Warum haben wir an unseren Hochschulen Probleme in der Lehrmotivation? Weil ZVS-Studierende nach Wohnort und Wartezeit zugewiesen werden und viele Professoren sie so behandeln, wie man eben zwangsweise Zugewiesene behandelt. Es gab einmal den schönen Satz: Es gibt in Deutschland nur zwei Institutionen, die sich ihre Insassen nicht aus
wählen können: die Hochschulen und die Gefängnisse. Jetzt gehen wir wenigstens bei den Hochschulen den vernünftigen Weg.
Des Weiteren geht es darum, durch Wettbewerb einen Qualitätszyklus in Kraft zu setzen. Erst wenn wir wieder dahin kommen, dass sich Studierende ihre Hochschulen und Fakultäten nach deren Qualität aussuchen und auswählen, gibt es einen Kreislauf und Qualitätszyklus, dass eine gute Lehre gute Studierende anzieht, dass sich gute Lehre auch lohnt und dass sich damit Lehrmotivation und Professorenschaft verbessern. Diese verstärkte Selbstauswahl ist jetzt auch in den ZVS-Studiengängen nur ein Teil eines Gesamtsystems einer in sich abgestimmten Hochschulreform.

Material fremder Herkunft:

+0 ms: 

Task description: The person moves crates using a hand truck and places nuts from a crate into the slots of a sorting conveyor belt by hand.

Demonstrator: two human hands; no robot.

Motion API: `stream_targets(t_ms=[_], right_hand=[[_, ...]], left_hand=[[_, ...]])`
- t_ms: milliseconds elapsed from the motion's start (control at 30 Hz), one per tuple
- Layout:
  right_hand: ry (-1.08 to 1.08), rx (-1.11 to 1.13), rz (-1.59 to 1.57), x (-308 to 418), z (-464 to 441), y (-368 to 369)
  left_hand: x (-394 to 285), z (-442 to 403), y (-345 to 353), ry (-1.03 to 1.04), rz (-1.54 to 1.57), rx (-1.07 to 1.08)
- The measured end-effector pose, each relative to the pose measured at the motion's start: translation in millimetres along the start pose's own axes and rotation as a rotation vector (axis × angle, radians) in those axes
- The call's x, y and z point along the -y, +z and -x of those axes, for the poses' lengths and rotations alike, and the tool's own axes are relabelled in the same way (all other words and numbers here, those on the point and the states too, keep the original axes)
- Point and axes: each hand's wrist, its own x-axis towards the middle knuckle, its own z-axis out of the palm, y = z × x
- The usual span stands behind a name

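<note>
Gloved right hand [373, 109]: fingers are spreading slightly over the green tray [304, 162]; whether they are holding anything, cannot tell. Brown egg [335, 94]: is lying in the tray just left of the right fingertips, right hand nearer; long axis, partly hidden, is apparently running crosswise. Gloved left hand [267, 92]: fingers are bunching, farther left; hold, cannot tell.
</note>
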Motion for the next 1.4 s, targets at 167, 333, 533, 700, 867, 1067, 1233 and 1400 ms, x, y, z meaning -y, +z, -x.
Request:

Ein anderer Teil ist die weitgehende Autonomie der Hochschulen, denn auch dieses Auswahlrecht ist ein Autonomiebestandteil. Deshalb ist das Landeshochschulgesetz auch ein Baustein der Übertragung von Zuständigkeiten in diesem System verstärkter Autonomie.
Zu einer solchen Autonomie gehört auch – ich habe es vorhin schon gesagt –, dass wir kein Hochschulrahmengesetz mehr brauchen. Wir brauchen diese bundeseinheitlichen Standardisierungen nicht mehr. Die Länder haben jetzt auch beim Auswahlrecht bewiesen, dass sie diese Regelungen ohne den Bund hätten treffen können. Ich habe im Wissenschaftsrat, an Nordrhein-Westfalen gewandt, zu Frau Ministerin Bulmahn gesagt,
die das neue Selbstauswahlrecht jetzt begrüßt hat: Das hätten wir auch ohne sie geschafft – allerdings mit dem einen Unterschied: Wir hätten es schneller geschafft und wären dann nicht unter den von Ihnen beklagten Zeitdruck geraten.
(Abg. Fischer SPD: Warum habt ihr es dann nicht gemacht? – Abg. Carla Bregenzer SPD: Sie haben es ja offensichtlich nicht geschafft! Sie haben ja Anfang des Jahres noch zwei Modelle gehabt!)